Care urged in taking modified-release paracetamol
Paracetamol overdose accounts for up to 20% of poisonings presenting to Australian and North American emergency departments.
Modified-release paracetamol taken for osteoarthritis has been on the Australian market since 2001, and listed on the PBS since 2008.
A study of people who intentionally take more than the recommended dose warns that the current pack size of the medication may put patients at risk of larger overdose.
The study by, clinical toxicologist and emergency physician Professor Andis Graudins, from the School of Clinical Sciences at Monash Health and Monash University, is published as an Early View article in Emergency Medicine Australasia, the journal of the Australasian College for Emergency Medicine.

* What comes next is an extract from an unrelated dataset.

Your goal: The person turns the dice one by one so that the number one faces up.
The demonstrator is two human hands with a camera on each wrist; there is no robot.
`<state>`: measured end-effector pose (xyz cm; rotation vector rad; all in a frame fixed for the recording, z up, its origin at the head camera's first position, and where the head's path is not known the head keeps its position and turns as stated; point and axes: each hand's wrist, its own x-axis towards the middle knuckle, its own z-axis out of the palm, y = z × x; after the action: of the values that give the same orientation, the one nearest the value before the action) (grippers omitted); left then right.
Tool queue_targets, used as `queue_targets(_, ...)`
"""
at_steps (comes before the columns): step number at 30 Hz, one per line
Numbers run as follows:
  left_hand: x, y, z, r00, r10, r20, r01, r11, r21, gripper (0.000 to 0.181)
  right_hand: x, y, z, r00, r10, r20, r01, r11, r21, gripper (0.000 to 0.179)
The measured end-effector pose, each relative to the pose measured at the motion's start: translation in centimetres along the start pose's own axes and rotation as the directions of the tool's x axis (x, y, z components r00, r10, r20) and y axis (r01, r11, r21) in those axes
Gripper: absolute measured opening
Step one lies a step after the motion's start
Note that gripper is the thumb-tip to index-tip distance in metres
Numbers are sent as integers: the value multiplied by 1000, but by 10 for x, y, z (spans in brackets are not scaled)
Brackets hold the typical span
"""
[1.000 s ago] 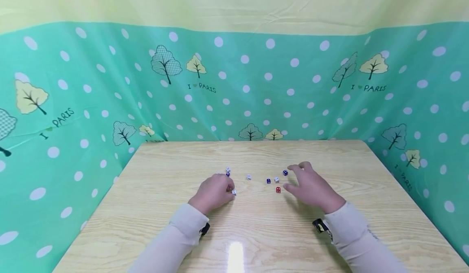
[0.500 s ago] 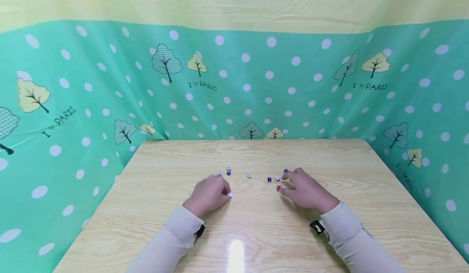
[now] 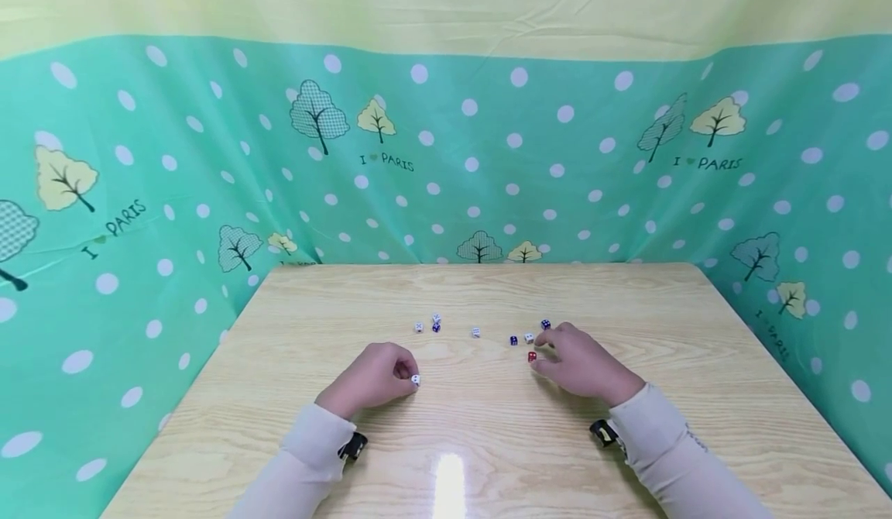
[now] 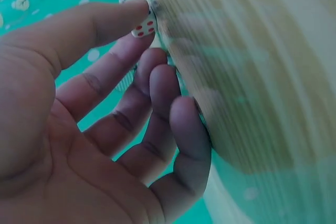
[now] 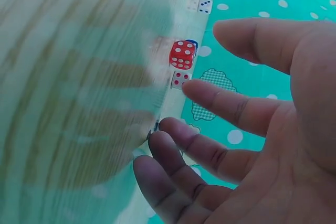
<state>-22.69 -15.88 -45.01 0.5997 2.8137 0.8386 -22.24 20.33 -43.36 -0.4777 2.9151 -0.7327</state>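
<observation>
Between thumb and index finger, my left hand point(image 3: 372, 378) pinches a white die point(image 3: 415, 379) low at the tabletop. Red pips show on this die point(image 4: 144, 27) in the left wrist view. My right hand point(image 3: 581, 360) hovers with thumb and fingers spread and nothing between them. Nearest to it are a red die point(image 3: 532, 356) by the thumb and a white die point(image 3: 529, 338) by the index fingertip. One dark blue die point(image 3: 546, 324) lies just beyond that hand, and another blue die point(image 3: 513, 341) sits left of the white one.
Farther left on the wooden table point(image 3: 313, 310) lie two white dice, one nearer point(image 3: 419, 328) and one behind point(image 3: 437, 318), with a blue die point(image 3: 436, 328) beside them. A lone white die point(image 3: 476, 333) sits mid-table. A green dotted curtain point(image 3: 390, 217) encloses the back and sides.
My left hand has drawn the white die left and toward me, uncovering the dice behind it. My right hand has lowered slightly, its fingers closer to the red and white dice.
</observation>
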Motion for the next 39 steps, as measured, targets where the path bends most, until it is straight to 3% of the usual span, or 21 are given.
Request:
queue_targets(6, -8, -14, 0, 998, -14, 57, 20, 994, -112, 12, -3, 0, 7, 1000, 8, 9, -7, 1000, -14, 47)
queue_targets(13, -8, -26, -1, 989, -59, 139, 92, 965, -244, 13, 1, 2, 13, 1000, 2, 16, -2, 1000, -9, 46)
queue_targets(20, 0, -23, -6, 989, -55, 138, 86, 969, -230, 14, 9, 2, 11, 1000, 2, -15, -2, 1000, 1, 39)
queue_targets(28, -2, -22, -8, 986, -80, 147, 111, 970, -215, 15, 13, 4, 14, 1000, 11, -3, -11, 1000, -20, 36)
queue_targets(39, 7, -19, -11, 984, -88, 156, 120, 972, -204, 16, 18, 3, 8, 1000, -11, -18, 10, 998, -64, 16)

This is the first case series to describe poisoning with this formulation of paracetamol in a larger patient group.
Between October 2009 and September 2013, 42 cases of poisoning with modified-release paracetamol were identified in patients attending Monash Health Emergency Departments.

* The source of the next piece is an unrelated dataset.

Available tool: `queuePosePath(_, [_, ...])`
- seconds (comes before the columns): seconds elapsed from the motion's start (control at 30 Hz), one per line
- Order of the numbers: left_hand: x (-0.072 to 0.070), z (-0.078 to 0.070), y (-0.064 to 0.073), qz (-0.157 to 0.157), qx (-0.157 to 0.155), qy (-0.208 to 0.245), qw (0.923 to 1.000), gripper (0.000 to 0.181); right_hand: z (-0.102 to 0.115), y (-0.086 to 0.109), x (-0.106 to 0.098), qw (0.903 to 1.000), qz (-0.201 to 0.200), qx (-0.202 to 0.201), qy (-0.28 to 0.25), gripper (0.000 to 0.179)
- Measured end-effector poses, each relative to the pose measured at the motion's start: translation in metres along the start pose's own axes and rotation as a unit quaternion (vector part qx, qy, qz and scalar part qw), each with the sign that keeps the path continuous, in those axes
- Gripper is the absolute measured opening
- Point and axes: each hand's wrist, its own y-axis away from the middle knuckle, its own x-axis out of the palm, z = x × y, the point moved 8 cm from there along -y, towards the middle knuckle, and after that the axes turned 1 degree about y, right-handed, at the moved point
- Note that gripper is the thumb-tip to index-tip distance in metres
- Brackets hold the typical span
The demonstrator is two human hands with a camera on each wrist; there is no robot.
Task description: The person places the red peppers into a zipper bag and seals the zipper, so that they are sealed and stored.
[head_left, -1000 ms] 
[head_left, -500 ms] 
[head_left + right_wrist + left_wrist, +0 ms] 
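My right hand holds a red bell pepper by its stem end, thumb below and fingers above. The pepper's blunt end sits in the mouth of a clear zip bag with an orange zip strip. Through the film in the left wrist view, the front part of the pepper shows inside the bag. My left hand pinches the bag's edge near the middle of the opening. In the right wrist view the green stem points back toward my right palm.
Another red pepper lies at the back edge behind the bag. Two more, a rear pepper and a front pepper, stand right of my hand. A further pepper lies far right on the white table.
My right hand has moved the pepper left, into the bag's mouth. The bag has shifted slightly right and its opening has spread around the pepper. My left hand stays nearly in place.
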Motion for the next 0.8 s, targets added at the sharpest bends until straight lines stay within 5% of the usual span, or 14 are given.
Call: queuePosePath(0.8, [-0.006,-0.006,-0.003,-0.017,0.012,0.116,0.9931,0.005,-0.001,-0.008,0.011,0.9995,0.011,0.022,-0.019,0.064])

This is about 5% of all the cases of paracetamol seen in that time period.
Twenty-seven were large acute ingestions of modified-release paracetamol who received immediate treatment.
Four patients requiring treatment had an initial blood paracetamol reading that was non-toxic. Treatment was required because the blood paracetamol concentration later increased into the toxic range.
The delay in toxicity is related to the modified-release nature of the formulation.
Professor Graudins said most people with overdose of modified-release paracetamol are easily recognised and treated, but vigilance is required by doctors to ensure poisoning is not missed in the small number who have late rises in their blood paracetamol concentrations that indicate the need for treatment.